Another option is a Home Equity Loan, which is very similar to an installment loan, but is secured by the equity in your home. With this type of loan, your loan term will be fixed for a defined period of time with your payments including both principal and interest, just like a car loan. Additionally, you can expect the interest rate on this type of loan to be higher than that of the HELOC, but it will be fixed rather than adjustable. While you have very little flexibility with a straight Home Equity Loan, it can be effectively used for larger purchases, like a car or home improvements, since they require that you pay the entire amount back on a fully amortized basis, such as 10 or 15 years.

A third option is to consider a loan that combines features of both of the aforementioned options. It has a HELOC component as well as a fixed component. This type of loan program actually has different interest rates, depending on how you use the money. If you choose the HELOC component, you will make interest only payments during the draw period; if you choose the fixed rate component, you will be required to pay both principal and interest with each monthly payment with a higher, fixed interest rate. This can be very helpful, for example, in paying off a car loan with a tax deductible loan and having the HELOC take care of some shorter term debts, such as credit cards or other consumer loans that have crept up on you during the holiday season or before.

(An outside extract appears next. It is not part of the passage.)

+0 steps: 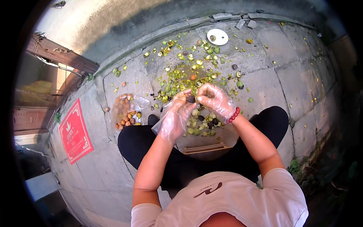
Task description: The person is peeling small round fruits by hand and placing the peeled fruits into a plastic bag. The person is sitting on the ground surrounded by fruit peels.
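Note:
Both my hands wear clear plastic gloves and meet in front of my knees. My left hand (176,115) grips a dark, blackened walnut (191,99) between thumb and fingers. Right beside it, my right hand (217,101) is curled in a pinch, its fingertips close to the nut; whether anything is between them is hidden. A red bead bracelet (234,114) circles my right wrist. Below and beyond the hands, green and yellowish walnut husks (196,123) lie scattered with a few dark pieces. One orange-brown ball-shaped thing (193,77) sits among the husks.
Left of my knee, a clear plastic bag (140,104) lies with several tan walnuts (126,120). A white plate (223,37) with small bits on it stands by the far wall. A red printed sheet (75,132) lies at left. Wooden slats (204,148) show between my legs.

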Available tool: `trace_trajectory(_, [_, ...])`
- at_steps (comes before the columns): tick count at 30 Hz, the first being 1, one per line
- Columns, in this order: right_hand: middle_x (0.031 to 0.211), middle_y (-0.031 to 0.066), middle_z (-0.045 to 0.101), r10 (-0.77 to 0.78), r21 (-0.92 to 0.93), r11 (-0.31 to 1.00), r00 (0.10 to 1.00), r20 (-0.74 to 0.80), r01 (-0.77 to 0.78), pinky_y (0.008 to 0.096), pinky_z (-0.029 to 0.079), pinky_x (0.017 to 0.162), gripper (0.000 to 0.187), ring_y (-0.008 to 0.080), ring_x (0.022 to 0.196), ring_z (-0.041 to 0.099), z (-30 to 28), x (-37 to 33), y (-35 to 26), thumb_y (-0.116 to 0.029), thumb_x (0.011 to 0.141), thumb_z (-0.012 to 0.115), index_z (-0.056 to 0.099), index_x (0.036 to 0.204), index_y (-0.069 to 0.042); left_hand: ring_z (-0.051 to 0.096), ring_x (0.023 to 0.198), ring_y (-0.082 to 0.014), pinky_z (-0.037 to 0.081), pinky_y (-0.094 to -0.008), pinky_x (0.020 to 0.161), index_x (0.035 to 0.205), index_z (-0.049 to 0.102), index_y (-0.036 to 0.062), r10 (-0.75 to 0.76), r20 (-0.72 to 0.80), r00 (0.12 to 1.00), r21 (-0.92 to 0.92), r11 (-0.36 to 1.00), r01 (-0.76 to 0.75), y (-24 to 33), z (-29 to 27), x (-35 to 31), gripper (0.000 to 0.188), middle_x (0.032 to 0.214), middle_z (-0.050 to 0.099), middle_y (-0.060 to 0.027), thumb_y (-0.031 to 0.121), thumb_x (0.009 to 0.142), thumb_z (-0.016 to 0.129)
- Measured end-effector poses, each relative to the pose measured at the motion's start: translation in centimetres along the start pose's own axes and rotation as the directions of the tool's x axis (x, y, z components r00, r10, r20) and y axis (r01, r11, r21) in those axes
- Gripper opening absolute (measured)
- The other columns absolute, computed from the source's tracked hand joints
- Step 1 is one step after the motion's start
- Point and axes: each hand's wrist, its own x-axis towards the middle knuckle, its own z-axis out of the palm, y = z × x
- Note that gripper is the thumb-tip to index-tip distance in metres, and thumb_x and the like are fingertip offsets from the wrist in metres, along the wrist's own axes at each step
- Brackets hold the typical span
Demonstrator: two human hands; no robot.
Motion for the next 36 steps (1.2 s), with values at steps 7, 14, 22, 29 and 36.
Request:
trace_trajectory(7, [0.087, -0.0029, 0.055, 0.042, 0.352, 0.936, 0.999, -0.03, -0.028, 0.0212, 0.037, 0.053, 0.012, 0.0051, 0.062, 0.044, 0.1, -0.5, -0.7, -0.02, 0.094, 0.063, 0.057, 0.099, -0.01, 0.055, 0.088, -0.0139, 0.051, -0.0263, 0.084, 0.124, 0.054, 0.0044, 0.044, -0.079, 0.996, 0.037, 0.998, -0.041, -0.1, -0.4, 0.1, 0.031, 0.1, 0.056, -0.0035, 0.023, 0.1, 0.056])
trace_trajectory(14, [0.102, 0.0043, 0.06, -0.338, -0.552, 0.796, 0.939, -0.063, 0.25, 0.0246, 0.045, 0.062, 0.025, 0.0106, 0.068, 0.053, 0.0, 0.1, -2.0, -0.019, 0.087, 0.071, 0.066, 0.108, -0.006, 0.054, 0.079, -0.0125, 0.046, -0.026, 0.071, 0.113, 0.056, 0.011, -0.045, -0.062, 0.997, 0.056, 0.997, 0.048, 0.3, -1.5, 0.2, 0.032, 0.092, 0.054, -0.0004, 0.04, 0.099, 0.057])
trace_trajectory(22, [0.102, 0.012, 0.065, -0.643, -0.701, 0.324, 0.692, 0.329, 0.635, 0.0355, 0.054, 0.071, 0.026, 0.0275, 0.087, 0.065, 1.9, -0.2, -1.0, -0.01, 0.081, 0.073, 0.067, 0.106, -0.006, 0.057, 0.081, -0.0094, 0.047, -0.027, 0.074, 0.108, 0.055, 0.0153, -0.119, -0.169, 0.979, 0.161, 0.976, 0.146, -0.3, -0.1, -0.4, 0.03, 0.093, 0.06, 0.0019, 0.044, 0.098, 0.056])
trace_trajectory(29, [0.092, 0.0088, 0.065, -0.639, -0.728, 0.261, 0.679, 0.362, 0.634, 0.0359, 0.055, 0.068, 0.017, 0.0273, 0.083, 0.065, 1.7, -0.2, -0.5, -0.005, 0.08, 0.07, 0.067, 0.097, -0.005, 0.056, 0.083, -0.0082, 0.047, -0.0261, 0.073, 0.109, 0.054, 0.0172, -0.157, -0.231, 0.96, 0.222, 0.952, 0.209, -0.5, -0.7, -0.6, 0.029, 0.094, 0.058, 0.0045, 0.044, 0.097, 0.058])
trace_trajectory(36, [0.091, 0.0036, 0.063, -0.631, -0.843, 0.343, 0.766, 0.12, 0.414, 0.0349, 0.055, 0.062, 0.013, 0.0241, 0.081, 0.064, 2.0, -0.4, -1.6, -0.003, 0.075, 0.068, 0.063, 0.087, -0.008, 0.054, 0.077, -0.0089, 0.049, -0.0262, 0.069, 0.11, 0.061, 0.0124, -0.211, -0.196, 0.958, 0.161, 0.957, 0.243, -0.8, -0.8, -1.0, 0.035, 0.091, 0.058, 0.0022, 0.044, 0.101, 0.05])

Finally, for those of you who still have a high interest rate on your first mortgage and need to take care of credit card debt that is accruing at high interest rates, you may be able to refinance with a lower rate on your first mortgage and set up a HELOC all at the same time.

The costs for these options will vary, but in some circumstances, you can get a HELOC set up basically for free.

If the holiday spending has got you starting the New Year with some new budgetary goals, it makes sense to explore one of the options mentioned here. Any of them can be used as an effective tool in your financial tool belt. With interest rates still very low, these options can help you to accomplish your strategy for 2005.

Michael Eastham is Certified Residential Mortgage Specialist, a CPA and the CEO of Global Lending Group, a mortgage lender in Altamonte Springs, Florida. He is the host of the radio show “Your Home, Your Money”, which can be heard Saturdays at 1pm and Mondays at 4pm on a variety of radio stations throughout Florida. To find a station near you visit www.glgradio.net Michael can be reached by phone at 866.388.1036 or by email at Michael Eastham.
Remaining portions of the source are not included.